Des reportages sur nos petits écrans nous ont montré des « experts » qui apprennent comment intervenir en cas de sinistre afin de sauver les objets archéologiques en tout genre. Louable, diriez-vous. Certes. Mais le travail des archéologues (certifiés, évoluant dans le domaine public ou même privé) ne consiste-t-il pas principalement à chercher parmi les décombres des reliques du passé enfouies sous terre ?
Interrogation toute bête peut-être, mais vraie quand même, ces archéologues étant ceux qui normalement doivent former les équipes professionnelles de sauvetage, secondées seulement par ces « experts amateurs » ; sur ce il faudrait les localiser et les répartir par groupe et par région. Une fois formées, ces équipes devraient alors être affectées respectivement aux éventuelles cibles dûment répertoriées. Une telle action constitue l’étape suivante nécessaire et même obligatoire à mettre en place, en parallèle avec la formation de nouveaux groupes d’« experts amateurs », à entreprendre dans d’autres villes libanaises. Dans un domaine comme celui-là, l’État n’a pas le droit de se désister de ses responsabilités et la société civile ne doit pas commettre l’erreur ni tomber dans le piège de se lancer dans un projet de substitution, essayant de combler les lacunes de l’administration, mais plutôt de pousser celle-ci à faire son devoir de sauvetage du patrimoine, tout en lui assurant le support dont elle aurait éventuellement besoin.
Cependant, à l’heure actuelle, les évidentes menaces mettant en péril le patrimoine libanais ne sont aucunement un possible incendie ou un état de guerre. Quinze ans de conflits utérins ont laissé intact ce qui se cachait sous terre et même épargné la majorité des sites actuels.
Par contre, des déprédations insoutenables se perpétuent depuis des décennies sur le sol libanais, spécialement dans la capitale, où des sites archéologiques disparaissent à vue d’œil, à un tel point qu’il serait juste de qualifier ce carnage d’ethnocide culturel et identitaire.
En vingt ans de « reconstruction », plus de deux cents sites ont disparu rien qu’à Beyrouth, et ces crimes semblent s’amplifier au lieu de s’atténuer.

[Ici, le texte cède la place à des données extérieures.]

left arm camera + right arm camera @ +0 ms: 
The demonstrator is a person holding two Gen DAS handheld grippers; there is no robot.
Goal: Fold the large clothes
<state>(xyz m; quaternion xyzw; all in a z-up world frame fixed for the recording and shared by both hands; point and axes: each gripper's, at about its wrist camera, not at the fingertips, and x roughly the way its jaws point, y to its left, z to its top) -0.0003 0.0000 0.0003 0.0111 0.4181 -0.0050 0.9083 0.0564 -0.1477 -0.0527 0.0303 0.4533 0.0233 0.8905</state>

Le vrai danger réside dans ce mutisme face à ces atrocités et l’absence d’informations imposée volontairement ou même involontairement, vis-à-vis d’une opinion qui considère, à tort, avoir « d’autres chats à fouetter ».

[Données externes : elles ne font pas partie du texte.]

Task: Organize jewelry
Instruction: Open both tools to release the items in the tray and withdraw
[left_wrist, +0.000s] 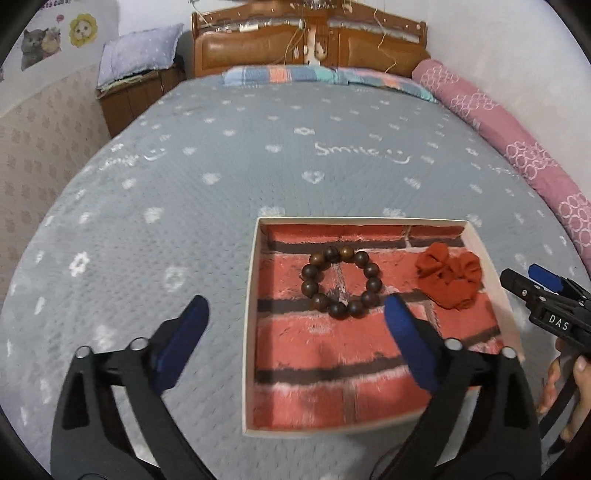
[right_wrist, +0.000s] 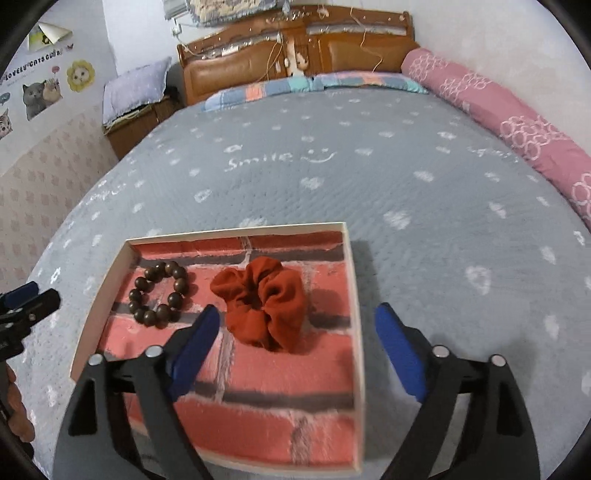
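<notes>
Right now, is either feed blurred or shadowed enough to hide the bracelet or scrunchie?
Left wrist view: fisheye bends the bed edges, slight blur, bracelet clear. Right wrist view: near box floor smeared, scrunchie readable, soft shadow to its right.

place: home bedroom | bed (left_wrist: 258, 155) under grey "Smile" quilted spread | carved wooden headboard (left_wrist: 310, 40) | rolled pink duvet (left_wrist: 517, 144) by the wall | bedside cabinet (left_wrist: 136, 96) bearing a pillow (left_wrist: 140, 53) | cat stickers (right_wrist: 37, 92) on the wall

My two wrist cameras look down the bed (left_wrist: 258, 155) toward the headboard (right_wrist: 295, 55), close above the shared tray (left_wrist: 251, 332), left and right.
</notes>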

En vue d’une réelle sauvegarde du patrimoine en péril et en sus de cette formation à effectuer auprès de groupes restreints, la sensibilisation de la société civile s’avère nécessaire, notamment en lui permettant de réaliser que le patrimoine n’est pas une chose abstraite, et que ce legs de nos ancêtres commun est une richesse effective, tant sur le plan identitaire que sur les plans historique, culturel et même économique.
Prenons comme modèle le patriotisme égyptien suite à l’incendie de l’Institut d’Égypte au Caire, quand nous avons vu des dizaines de bénévoles – sans formation préalable – sauver des décombres des milliers de documents et d’archives.

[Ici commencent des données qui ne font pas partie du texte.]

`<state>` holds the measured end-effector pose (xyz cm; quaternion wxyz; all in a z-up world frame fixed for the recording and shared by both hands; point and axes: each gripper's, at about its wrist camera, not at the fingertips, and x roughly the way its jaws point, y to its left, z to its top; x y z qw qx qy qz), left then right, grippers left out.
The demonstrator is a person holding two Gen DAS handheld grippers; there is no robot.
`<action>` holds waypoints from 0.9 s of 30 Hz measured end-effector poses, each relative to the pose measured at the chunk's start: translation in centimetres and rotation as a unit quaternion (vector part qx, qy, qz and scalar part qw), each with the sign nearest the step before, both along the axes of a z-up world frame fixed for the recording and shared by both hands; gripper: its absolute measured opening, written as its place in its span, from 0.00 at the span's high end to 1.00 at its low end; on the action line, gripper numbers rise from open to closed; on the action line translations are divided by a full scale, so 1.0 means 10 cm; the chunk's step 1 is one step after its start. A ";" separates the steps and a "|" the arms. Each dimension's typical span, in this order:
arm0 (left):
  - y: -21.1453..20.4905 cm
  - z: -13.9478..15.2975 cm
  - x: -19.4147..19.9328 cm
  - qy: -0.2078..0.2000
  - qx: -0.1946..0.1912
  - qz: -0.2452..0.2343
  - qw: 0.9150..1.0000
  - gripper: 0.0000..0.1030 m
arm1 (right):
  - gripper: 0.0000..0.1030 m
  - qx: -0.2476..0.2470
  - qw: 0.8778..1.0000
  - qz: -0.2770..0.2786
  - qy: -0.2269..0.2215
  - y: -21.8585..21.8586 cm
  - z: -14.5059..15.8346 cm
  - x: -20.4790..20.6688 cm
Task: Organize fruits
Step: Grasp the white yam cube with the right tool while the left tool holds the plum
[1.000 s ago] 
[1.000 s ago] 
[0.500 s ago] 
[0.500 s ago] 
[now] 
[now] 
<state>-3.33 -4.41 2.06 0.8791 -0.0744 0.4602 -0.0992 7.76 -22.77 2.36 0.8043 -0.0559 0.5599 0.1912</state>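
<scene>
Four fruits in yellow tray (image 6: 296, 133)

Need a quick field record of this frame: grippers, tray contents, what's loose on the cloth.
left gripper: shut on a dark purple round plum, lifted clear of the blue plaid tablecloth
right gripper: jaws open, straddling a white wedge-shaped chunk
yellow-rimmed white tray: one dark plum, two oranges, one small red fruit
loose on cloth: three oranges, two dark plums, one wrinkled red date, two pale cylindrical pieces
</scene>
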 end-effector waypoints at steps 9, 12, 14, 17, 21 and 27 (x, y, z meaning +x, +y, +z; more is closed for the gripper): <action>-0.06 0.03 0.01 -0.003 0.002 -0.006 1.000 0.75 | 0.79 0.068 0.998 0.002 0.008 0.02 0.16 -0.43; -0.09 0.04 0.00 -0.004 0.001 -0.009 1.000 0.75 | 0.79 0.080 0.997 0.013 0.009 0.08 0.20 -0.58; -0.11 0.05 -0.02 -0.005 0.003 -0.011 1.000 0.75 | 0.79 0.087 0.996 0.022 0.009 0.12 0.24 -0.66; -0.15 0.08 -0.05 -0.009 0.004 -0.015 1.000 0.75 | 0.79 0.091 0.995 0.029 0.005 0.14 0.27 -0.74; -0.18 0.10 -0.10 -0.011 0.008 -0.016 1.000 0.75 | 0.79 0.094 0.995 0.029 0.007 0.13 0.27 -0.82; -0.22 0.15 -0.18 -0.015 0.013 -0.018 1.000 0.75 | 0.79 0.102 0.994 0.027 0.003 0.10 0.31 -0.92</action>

Partant de ce principe, pour que toute formation en vue de la préservation des artefacts en temps de conflit ou de catastrophe naturelle soit vraiment complète et efficace, il faut en plus lui assurer un soutien populaire adéquat, d’où la nécessité d’entamer de suite une large campagne d’information au niveau de toute la population sur la nécessité de la préservation des richesses de notre patrimoine, afin que tous les citoyens se sentent davantage concernés par ce capital national considérable ; il importe aussi de les exhorter à le valoriser, le promouvoir, le protéger et, en cas de besoin, à participer à son sauvetage.